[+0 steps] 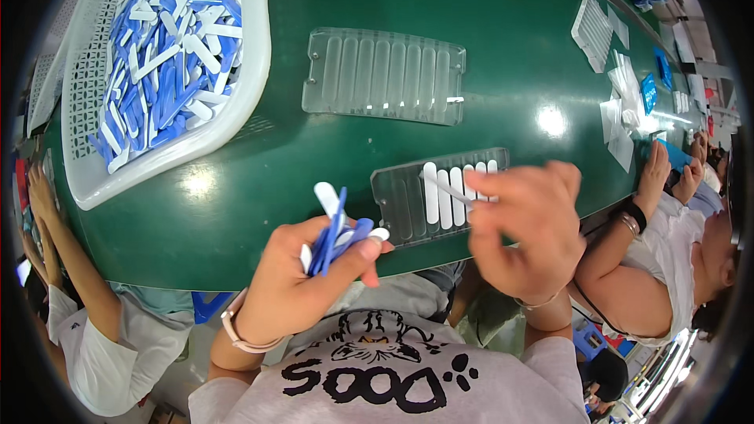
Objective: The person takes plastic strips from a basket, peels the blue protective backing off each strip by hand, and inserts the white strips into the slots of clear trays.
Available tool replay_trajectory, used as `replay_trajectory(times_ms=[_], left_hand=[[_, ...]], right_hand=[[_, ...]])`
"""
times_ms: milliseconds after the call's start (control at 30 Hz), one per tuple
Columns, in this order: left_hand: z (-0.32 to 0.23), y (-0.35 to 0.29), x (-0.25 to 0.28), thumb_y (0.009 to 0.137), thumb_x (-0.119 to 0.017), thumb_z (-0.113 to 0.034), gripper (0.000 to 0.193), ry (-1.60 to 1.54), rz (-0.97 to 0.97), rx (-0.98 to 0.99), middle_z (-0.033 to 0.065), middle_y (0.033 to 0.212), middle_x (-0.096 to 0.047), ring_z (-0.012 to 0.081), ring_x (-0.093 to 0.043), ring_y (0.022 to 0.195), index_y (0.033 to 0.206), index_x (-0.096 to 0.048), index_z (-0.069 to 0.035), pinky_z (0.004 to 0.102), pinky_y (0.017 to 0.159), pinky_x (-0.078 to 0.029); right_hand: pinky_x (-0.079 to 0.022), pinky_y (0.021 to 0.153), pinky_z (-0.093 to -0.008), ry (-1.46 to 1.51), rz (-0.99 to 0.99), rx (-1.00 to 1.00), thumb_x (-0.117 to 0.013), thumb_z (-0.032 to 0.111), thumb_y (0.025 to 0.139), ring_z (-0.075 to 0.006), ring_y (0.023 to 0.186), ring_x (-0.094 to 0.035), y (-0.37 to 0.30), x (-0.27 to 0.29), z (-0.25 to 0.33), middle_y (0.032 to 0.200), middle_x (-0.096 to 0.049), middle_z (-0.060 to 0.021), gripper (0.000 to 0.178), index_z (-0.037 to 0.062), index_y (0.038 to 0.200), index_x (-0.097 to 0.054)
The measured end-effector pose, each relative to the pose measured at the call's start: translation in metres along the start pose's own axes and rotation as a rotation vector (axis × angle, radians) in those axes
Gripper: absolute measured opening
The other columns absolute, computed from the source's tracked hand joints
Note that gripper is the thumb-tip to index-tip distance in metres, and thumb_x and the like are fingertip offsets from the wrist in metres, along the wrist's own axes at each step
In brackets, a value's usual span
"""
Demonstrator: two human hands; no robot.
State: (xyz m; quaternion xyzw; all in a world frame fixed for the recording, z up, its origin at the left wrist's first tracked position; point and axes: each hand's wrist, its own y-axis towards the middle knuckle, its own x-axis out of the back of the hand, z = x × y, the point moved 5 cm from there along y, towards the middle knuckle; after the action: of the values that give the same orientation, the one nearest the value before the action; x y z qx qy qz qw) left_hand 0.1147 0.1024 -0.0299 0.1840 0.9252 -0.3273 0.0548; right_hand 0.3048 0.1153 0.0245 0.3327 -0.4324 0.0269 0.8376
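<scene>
A bunch of flat, round-ended blue and white strips [339, 229] sticks out of my left hand [302, 267], whose fingers are closed around it. My right hand [530, 224], somewhat blurred, pinches a single strip [449, 188], seen nearly edge-on, over the near clear plastic tray [397, 208]. Several white strips [444, 198] lie side by side in that tray's slots. The slots on its left side show no strips. Part of the tray's right end is hidden behind my right hand.
A second clear slotted tray [385, 74] lies farther off on the green table [503, 55]. At the far left stands a white perforated basket [255, 47] heaped with blue and white strips. Clear wrappers [620, 102] and another slotted tray [593, 31] lie at right. People sit on both sides.
</scene>
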Motion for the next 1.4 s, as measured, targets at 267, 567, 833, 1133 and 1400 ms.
replay_trajectory(times_ms=[267, 567, 833, 1133, 1400], left_hand=[[-0.001, -0.004, 0.01, 0.091, -0.057, -0.013, 0.021, -0.034, -0.082, -0.038, 0.0087, 0.064, -0.062, 0.0034, -0.039, 0.045, 0.096, -0.062, 0.007, 0.0202, 0.043, -0.026], [0.0, -0.006, 0.012, 0.091, -0.055, -0.012, 0.02, -0.039, -0.124, -0.037, 0.0107, 0.064, -0.061, 0.0039, -0.036, 0.045, 0.099, -0.059, 0.006, 0.0209, 0.043, -0.026], [0.003, 0.002, -0.001, 0.092, -0.056, -0.011, 0.017, -0.068, -0.002, -0.018, 0.0079, 0.067, -0.062, 0.0035, -0.045, 0.051, 0.1, -0.059, 0.004, 0.0179, 0.046, -0.028], [-0.005, 0.002, -0.012, 0.087, -0.06, 0.002, 0.009, 0.101, 0.173, -0.068, 0.0085, 0.076, -0.066, 0.0135, -0.066, 0.07, 0.096, -0.06, 0.005, 0.0239, 0.066, -0.051], [-0.014, -0.005, 0.003, 0.088, -0.06, -0.009, 0.017, 0.029, 0.003, -0.111, 0.0089, 0.064, -0.064, 0.0115, -0.061, 0.056, 0.089, -0.065, 0.006, 0.0206, 0.05, -0.045]], right_hand=[[-0.018, 0.065, -0.0359, -0.324, 0.308, 0.257, -0.061, 0.016, 0.066, -0.0084, 0.079, -0.056, -0.029, -0.022, 0.031, 0.09, -0.068, 0.0011, 0.014, 0.0116, 0.079, -0.064], [-0.02, 0.082, -0.0397, -0.287, 0.114, 0.076, -0.065, 0.02, 0.079, -0.0097, 0.096, -0.056, -0.044, -0.02, 0.01, 0.096, -0.07, 0.0084, 0.029, 0.0214, 0.107, -0.063], [-0.02, 0.091, -0.0412, -0.316, 0.232, 0.141, -0.07, 0.02, 0.074, -0.0133, 0.098, -0.054, -0.06, -0.02, 0.012, 0.102, -0.07, 0.0063, 0.029, 0.0159, 0.101, -0.064], [-0.04, 0.059, -0.0268, 0.503, 0.336, -0.237, -0.077, 0.005, 0.066, -0.0187, 0.074, -0.052, 0.01, -0.028, 0.005, 0.099, -0.061, -0.0093, 0.022, 0.0037, 0.086, -0.067], [-0.039, 0.057, -0.0286, 0.522, 0.158, -0.27, -0.076, 0.001, 0.063, -0.0176, 0.061, -0.053, -0.002, -0.008, -0.004, 0.106, -0.064, -0.0088, 0.022, 0.0047, 0.082, -0.066]])
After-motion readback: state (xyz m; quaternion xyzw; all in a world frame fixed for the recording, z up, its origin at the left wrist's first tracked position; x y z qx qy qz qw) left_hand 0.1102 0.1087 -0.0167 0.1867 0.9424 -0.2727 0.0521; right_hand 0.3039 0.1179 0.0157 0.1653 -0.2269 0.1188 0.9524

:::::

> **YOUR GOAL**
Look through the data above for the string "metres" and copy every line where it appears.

> **RESPONSE FOR THIS EXERCISE**
The measured end-effector pose, each relative to the pose measured at the call's start: translation in metres along the start pose's own axes and rotation as a rotation vector (axis × angle, radians) in those axes
Note that gripper is the thumb-tip to index-tip distance in metres, and thumb_x and the like are fingertip offsets from the wrist in metres, along the wrist's own axes at each step

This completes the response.